On October 14, 2021, the Florida Supreme Court issued two opinions addressing the issue.

  • First come Dodgen vs Grijalva the Florida Supreme Court ruled that the lower court did not depart from the essential requirements of the law when it refused to grant defendant Dodgen’s request for a protective order preventing plaintiff Grijalva from discovering a relationship between Dodgen’s expert witnesses and Dodgen’s independent insurer and independent law firm. . The Court expressly noted that Worley addressed the narrow issue of “whether attorney-client privilege protects a party from being required to disclose that his attorney referred him to a doctor for treatment”, which was not the issue before the Fourth District or the lower court. Thus, the Court agreed that the Fourth District was correct in denying Dodgen’s motion for a writ of certiorari following the lower court’s denial of Dodgen’s motion for an order of protection. The Court also recognized that Worley had created an uneven playing field biased in favor of plaintiffs when it comes to uncovering relationships of financial bias between the parties’ medical experts and non-party representatives. However, the Court concluded by noting that Worley must be re-examined, only in the case where it is actually in question.

  • Secondly, in Younkin v. Blackwelder the Florida Supreme Court held that its decision in Dodged was controlling. Similar to Dodgedthe lower court of Younkin denied a motion for a protective order and demanded that the defendant produce information regarding the financial relationship between the defendant’s independent insurer and the defendant’s expert witnesses. Defendant Younkin then filed a writ of certiorari with the Fifth District, which the Fifth District denied, finding that Worley did not overturn pre-existing case law that found a doctor-law firm relationship or a doctor-insurer relationship. The Supreme Court agreed with the Fifth District and the lower court, finding that there had been no departure from the essential requirements of the law, and again found Worley inapplicable to the situation presented. However, the Court took great care to distinguish the dissenting position, on the basis of the case before it being presented via certiorari jurisdiction rather than via full appeal, which is discussed in the next paragraph.

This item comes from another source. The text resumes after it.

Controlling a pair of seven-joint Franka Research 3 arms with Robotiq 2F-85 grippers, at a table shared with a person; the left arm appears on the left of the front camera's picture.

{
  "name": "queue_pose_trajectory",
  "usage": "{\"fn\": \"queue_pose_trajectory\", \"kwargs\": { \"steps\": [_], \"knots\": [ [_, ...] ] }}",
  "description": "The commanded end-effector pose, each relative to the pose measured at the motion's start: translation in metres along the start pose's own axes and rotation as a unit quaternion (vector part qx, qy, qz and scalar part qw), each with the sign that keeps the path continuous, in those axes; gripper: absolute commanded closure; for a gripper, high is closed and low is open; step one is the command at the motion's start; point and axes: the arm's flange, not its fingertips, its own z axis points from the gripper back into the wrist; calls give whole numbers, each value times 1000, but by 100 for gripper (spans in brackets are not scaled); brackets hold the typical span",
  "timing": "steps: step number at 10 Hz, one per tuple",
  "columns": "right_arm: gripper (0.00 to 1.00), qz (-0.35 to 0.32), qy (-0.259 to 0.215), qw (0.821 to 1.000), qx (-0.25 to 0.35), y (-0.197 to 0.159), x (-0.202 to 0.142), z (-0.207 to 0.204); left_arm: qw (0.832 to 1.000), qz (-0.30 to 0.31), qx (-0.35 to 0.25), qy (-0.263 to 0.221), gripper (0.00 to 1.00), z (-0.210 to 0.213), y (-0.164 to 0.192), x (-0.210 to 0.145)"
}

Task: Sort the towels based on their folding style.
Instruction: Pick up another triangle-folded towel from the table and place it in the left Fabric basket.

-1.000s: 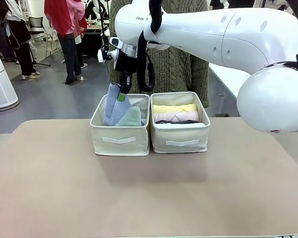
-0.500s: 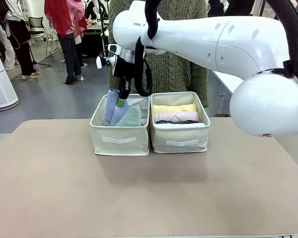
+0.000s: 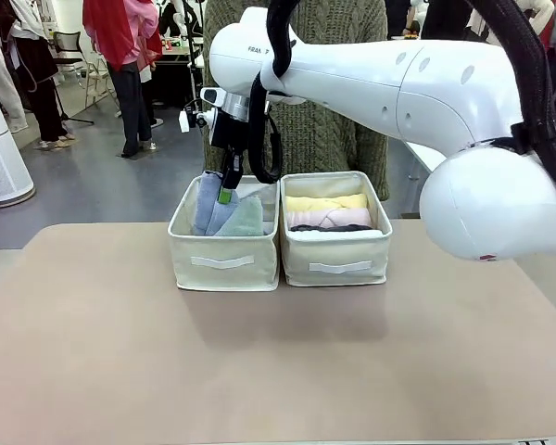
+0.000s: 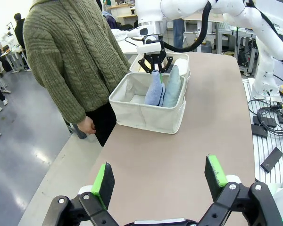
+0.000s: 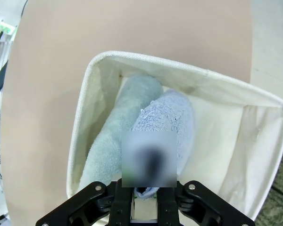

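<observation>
Mostly bare tan table [image 3: 259, 371], busy workshop (grey floor), right claw [image 3: 227, 190] seemingly pinching light blue towel [image 3: 207, 199], left claw [image 4: 160, 181] wide.

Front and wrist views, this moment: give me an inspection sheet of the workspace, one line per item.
Surface: tan table, bare in front of the bins.
Job's things: blue cone and green cone upright in the left bin; yellow, pink and dark grey rolls in the right bin.
Clutter: nothing seen.
Grippers: right hand shut on the blue cone's tip, over the left bin; left hand open, holding nothing, above the table.
Cables: black hose along the right arm; loose leads off the table.
Surroundings: person in a green sweater behind the bins; others farther off.
</observation>
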Motion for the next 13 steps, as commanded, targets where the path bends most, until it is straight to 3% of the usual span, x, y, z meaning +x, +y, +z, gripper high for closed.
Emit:
{"fn": "queue_pose_trajectory", "kwargs": {
  "steps": [1,10,11,12,13],
  "knots": [
    [83,-5,-8,1000,16,-14,12,3,1000,-1,1,-1,0,1,-1,1],
    [83,2,12,1000,22,-18,14,-23,1000,-1,1,-1,0,1,-1,1],
    [80,3,9,1000,20,-18,14,-21,1000,-1,1,-1,0,1,-1,1],
    [65,4,7,1000,18,-18,14,-20,1000,-1,1,-1,0,1,-1,1],
    [60,5,6,1000,17,-18,15,-19,1000,-1,1,-1,0,1,-1,1]
  ]
}}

Dissenting in both cases, Justice Polston noted that, afterWorley, there is compelling evidence that plaintiffs receive more favorable treatment than defendants under the law with respect to expert financial discovery. Judge Polston was prepared to step down from Worley because of this unequal treatment, despite the Court’s limited authority when its certiorari jurisdiction is invoked. In particular, he substantiated his dissent by explaining that the plaintiff/appellant in Worley presented the matter to the Court via certiorari jurisdiction, and that the Court has created this disparate treatment via its certiorari jurisdiction, so that it would not be improper for the Court to set aside via certiorari jurisdiction what ‘she did before through the jurisdiction of certiorari.


For practitioners preparing responses to a plaintiff’s discovery requests related to the financial relationship between non-party law firms and non-party insurers and retained experts, circuit courts and courts are unlikely to of Appeal favor motions for protective orders and motion for certiorari, respectively, seeking to protect such information from disclosure.

However, it is clear from both opinions that the Florida Supreme Court avoided the issue before it on jurisdictional grounds, so it is likely that the issue will come before the Court in the future. To post-Dodged and –Younkinit seems that the disparate treatment Worley created can only be dealt with in full review after a trial court and a district court have barred the discovery of a plaintiff in the same manner sought in Worleyas Polston J. expressly stated in his dissent.